That is why I did not want to write to you before feeling better,
not that I am ashamed to have crises of depression, but because I
did not want to increase your sadness already so profound, by adding
the weight of mine to it. For me, the ignoble experiment that Paris
is attempting or is undergoing, proves nothing against the laws of
the eternal progression of men and things, and, if I have gained any
principles in my mind, good or bad, they are neither shattered nor
changed by it. For a long time I have accepted patience as one
accepts the sort of weather there is, the length of winter, old age,
lack of success in all its forms. But I think that partisans
(sincere) ought to change their formulas or find out perhaps the
emptiness of every a priori formula.

It is not that which makes me sad. When a tree is dead, one should
plant two others. My unhappiness comes from pure weakness of heart
that I don't know how to overcome. I cannot sleep over the suffering
and even over the ignominy of others. I pity those who do the evil!
while I recognize that they are not at all interesting, their moral
state distresses me. One pities a little bird that has fallen from
its nest; why not pity a heap of consciences fallen in the mud? One
suffered less during the Prussian siege. One loved Paris unhappy in
spite of itself, one pities it so much the more now that one can no
longer love it. Those who never loved get satisfaction by mortally
hating it. What shall we answer? Perhaps we should not answer at
all. The scorn of France is perhaps the necessary punishment of the
remarkable cowardice with which the Parisians have submitted to the
riot and its adventurers. It is a consequence of the acceptance of
the adventurers of the Empire; other felons but the same cowardice.

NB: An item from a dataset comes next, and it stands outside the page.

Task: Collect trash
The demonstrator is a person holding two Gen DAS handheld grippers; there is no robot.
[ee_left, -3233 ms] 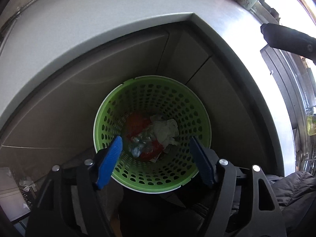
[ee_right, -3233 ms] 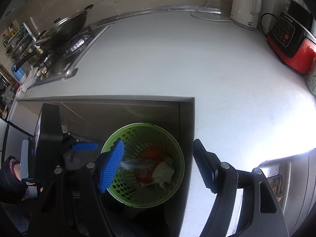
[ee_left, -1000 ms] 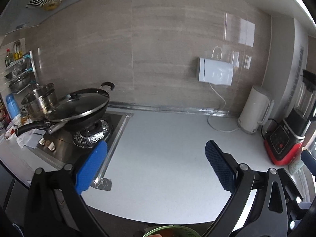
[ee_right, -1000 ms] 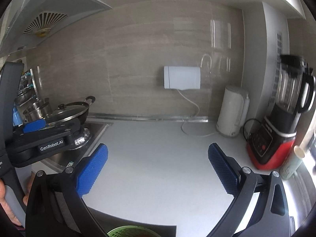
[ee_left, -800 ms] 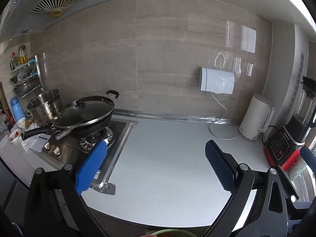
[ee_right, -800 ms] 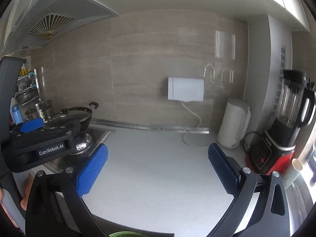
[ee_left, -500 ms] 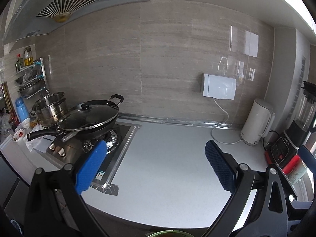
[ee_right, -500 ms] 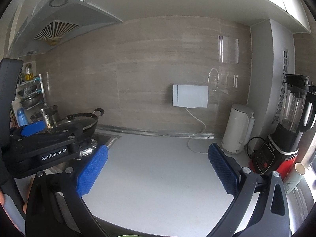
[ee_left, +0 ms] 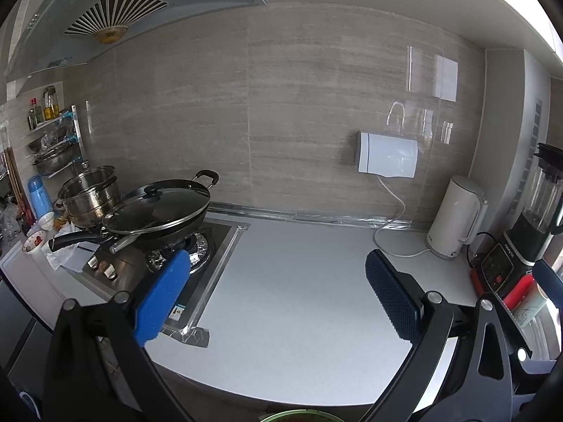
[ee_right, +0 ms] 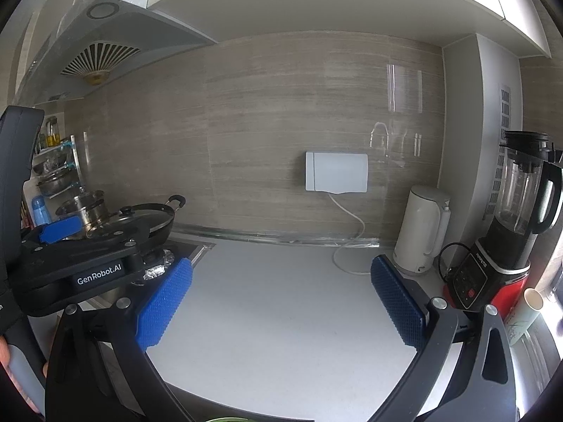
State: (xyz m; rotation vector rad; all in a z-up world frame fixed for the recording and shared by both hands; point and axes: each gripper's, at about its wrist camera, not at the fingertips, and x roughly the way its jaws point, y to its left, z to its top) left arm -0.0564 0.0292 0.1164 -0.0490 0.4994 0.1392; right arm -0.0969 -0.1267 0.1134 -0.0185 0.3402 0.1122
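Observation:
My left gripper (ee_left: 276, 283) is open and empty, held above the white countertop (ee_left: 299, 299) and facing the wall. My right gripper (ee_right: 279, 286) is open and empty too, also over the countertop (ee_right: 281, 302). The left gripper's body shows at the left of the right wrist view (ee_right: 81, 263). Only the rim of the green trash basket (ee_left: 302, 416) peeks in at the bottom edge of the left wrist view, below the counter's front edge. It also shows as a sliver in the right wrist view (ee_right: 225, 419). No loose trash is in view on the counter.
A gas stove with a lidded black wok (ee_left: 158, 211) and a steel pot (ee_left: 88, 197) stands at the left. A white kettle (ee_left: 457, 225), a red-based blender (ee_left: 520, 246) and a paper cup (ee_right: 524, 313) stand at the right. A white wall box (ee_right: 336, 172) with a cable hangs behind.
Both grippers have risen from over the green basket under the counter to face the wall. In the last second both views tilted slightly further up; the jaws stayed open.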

But I did not want to talk to you of that, you ROAR about it enough
as it is! one ought to be distracted; for if one thinks too much
about it, one becomes separated from one's own limbs and lets
oneself undergo amputation with too much stoicism.

You don't tell me in what state you found your charming nest at
Croisset. The Prussians occupied it; did they ruin it, dirty it, rob
it? Your books, your bibelots, did you find them all? Did they
respect your name, your workshop? If you can work again there, peace
will come to your spirit. As for me, I am waiting till mine gets
well, and I know that I shall have to help myself to my own cure by
a certain faith often shaken, but of which I make a duty.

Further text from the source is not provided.